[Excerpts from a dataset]
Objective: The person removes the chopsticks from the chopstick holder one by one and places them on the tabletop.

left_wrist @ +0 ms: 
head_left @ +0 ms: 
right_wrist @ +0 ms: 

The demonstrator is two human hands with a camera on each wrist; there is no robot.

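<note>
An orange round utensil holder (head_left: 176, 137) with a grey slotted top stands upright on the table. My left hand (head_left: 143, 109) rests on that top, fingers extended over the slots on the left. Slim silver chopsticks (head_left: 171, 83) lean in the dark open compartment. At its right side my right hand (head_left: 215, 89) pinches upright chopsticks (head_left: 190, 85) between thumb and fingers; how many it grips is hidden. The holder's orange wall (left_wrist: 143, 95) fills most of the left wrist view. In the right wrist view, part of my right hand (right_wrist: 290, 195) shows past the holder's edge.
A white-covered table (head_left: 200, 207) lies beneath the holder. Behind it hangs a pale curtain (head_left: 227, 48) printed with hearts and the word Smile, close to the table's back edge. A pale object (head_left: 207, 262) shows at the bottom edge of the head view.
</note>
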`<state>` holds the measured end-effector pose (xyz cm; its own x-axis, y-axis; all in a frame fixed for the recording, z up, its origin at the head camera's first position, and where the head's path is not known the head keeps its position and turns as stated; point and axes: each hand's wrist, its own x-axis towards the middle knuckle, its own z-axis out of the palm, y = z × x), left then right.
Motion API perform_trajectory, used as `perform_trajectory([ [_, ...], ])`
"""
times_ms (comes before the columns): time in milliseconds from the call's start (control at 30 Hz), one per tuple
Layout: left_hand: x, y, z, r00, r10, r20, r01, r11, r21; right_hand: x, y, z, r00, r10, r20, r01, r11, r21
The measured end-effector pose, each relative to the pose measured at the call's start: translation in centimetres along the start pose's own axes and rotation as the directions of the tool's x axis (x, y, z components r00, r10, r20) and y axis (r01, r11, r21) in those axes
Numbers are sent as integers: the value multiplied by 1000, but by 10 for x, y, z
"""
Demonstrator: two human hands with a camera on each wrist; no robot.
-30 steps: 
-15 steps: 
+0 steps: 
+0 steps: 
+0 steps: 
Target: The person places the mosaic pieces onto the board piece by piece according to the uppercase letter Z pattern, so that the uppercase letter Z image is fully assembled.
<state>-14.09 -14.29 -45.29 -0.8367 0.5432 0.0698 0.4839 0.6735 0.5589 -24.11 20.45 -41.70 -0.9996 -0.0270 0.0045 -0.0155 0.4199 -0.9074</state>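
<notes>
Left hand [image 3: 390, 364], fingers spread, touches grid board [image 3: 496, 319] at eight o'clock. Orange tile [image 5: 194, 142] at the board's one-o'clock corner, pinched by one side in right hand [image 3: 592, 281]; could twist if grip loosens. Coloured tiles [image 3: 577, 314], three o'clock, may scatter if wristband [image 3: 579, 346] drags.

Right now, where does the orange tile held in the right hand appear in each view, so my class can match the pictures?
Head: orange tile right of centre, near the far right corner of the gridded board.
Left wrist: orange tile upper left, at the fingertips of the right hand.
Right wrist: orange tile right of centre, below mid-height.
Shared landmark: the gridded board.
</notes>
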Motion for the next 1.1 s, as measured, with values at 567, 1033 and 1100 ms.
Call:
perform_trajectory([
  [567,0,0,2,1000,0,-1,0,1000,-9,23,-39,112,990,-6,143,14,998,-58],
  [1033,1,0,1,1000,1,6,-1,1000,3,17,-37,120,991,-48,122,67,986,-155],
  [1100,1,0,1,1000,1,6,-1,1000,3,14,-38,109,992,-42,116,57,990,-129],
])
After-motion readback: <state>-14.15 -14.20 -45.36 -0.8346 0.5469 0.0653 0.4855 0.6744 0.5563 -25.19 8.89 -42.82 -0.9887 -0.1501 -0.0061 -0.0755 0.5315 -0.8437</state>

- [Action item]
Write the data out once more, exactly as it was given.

- [Task output]
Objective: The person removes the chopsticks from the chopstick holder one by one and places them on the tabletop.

left_wrist @ +0 ms: 
head_left @ +0 ms: 
right_wrist @ +0 ms: 

The demonstrator is two human hands with a camera on each wrist; there is no robot.

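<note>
An orange round utensil holder (head_left: 176, 137) with a grey slotted top stands upright on the table. My left hand (head_left: 143, 109) rests on that top, fingers extended over the slots on the left. Slim silver chopsticks (head_left: 171, 83) lean in the dark open compartment. At its right side my right hand (head_left: 215, 89) pinches upright chopsticks (head_left: 190, 85) between thumb and fingers; how many it grips is hidden. The holder's orange wall (left_wrist: 143, 95) fills most of the left wrist view. In the right wrist view, part of my right hand (right_wrist: 290, 195) shows past the holder's edge.
A white-covered table (head_left: 200, 207) lies beneath the holder. Behind it hangs a pale curtain (head_left: 227, 48) printed with hearts and the word Smile, close to the table's back edge. A pale object (head_left: 207, 262) shows at the bottom edge of the head view.
</note>
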`<state>` holds the measured end-effector pose (xyz cm; its own x-axis, y-axis; all in a frame fixed for the recording, z up, its origin at the head camera's first position, and where the head's path is not known the head keeps its position and turns as stated; point and axes: each hand's wrist, its own x-axis towards the middle knuckle, its own z-axis out of the palm, y = z × x), left then right.
Motion API perform_trajectory, used as `perform_trajectory([ [_, ...], ])`
"""
times_ms (comes before the columns): time in milliseconds from the call's start (control at 30 Hz), one per tuple
Layout: left_hand: x, y, z, r00, r10, r20, r01, r11, r21; right_hand: x, y, z, r00, r10, r20, r01, r11, r21
The measured end-effector pose, each relative to the pose measured at the call's start: translation in centimetres along the start pose's own axes and rotation as the directions of the tool's x axis (x, y, z components r00, r10, r20) and y axis (r01, r11, r21) in those axes
Numbers are sent as integers: the value multiplied by 1000, but by 10 for x, y, z
"""
Demonstrator: two human hands with a camera on each wrist; no robot.
-30 steps: 
-15 steps: 
+0 steps: 
+0 steps: 
+0 steps: 
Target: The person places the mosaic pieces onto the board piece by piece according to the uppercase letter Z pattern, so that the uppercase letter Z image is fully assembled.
<state>-14.09 -14.29 -45.29 -0.8367 0.5432 0.0698 0.4839 0.6735 0.5589 -24.11 20.45 -41.70 -0.9996 -0.0270 0.0045 -0.0155 0.4199 -0.9074</state>
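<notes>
Left hand [image 3: 390, 364], fingers spread, touches grid board [image 3: 496, 319] at eight o'clock. Orange tile [image 5: 194, 142] at the board's one-o'clock corner, pinched by one side in right hand [image 3: 592, 281]; could twist if grip loosens. Coloured tiles [image 3: 577, 314], three o'clock, may scatter if wristband [image 3: 579, 346] drags.

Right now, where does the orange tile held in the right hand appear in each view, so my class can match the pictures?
Head: orange tile right of centre, near the far right corner of the gridded board.
Left wrist: orange tile upper left, at the fingertips of the right hand.
Right wrist: orange tile right of centre, below mid-height.
Shared landmark: the gridded board.
</notes>
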Motion for the next 1.1 s, as measured, with values at 567, 1033 and 1100 ms.
Call:
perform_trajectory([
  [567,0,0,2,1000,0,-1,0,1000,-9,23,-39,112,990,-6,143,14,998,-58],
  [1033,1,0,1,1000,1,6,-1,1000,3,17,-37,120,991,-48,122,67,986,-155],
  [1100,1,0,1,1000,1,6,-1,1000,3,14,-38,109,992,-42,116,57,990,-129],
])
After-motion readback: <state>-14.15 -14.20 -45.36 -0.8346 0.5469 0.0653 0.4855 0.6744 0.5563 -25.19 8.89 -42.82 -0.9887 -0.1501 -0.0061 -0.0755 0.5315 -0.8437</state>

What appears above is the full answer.